> TRY IT
For the data below, restate word for word only the lines from the line containing "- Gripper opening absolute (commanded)" through the line containing "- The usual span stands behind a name", both ends included.

> DATA BELOW
╔══

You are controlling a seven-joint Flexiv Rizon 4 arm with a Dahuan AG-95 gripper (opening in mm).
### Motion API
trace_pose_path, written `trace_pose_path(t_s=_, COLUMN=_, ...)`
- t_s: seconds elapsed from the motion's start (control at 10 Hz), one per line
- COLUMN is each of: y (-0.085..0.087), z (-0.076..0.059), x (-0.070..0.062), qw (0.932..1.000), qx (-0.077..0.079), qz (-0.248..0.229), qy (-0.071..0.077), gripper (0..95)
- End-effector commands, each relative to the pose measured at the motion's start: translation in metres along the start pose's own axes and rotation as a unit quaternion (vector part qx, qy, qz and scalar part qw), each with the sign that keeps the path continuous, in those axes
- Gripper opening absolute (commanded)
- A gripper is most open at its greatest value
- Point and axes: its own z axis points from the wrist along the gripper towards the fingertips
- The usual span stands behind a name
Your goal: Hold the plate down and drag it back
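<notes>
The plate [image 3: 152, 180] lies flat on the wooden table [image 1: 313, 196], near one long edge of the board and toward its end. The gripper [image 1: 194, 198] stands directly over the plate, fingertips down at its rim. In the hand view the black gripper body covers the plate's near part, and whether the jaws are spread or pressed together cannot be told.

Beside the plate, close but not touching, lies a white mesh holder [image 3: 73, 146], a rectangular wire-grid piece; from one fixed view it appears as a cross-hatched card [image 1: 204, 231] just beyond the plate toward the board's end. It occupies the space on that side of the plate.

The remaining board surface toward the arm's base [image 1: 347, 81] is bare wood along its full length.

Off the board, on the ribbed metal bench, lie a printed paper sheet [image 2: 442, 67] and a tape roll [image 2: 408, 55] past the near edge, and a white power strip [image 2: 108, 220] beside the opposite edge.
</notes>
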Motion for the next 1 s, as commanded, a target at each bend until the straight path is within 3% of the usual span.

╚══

> FINISHED EXERCISE
- Gripper opening absolute (commanded)
- A gripper is most open at its greatest value
- Point and axes: its own z axis points from the wrist along the gripper towards the fingertips
- The usual span stands behind a name

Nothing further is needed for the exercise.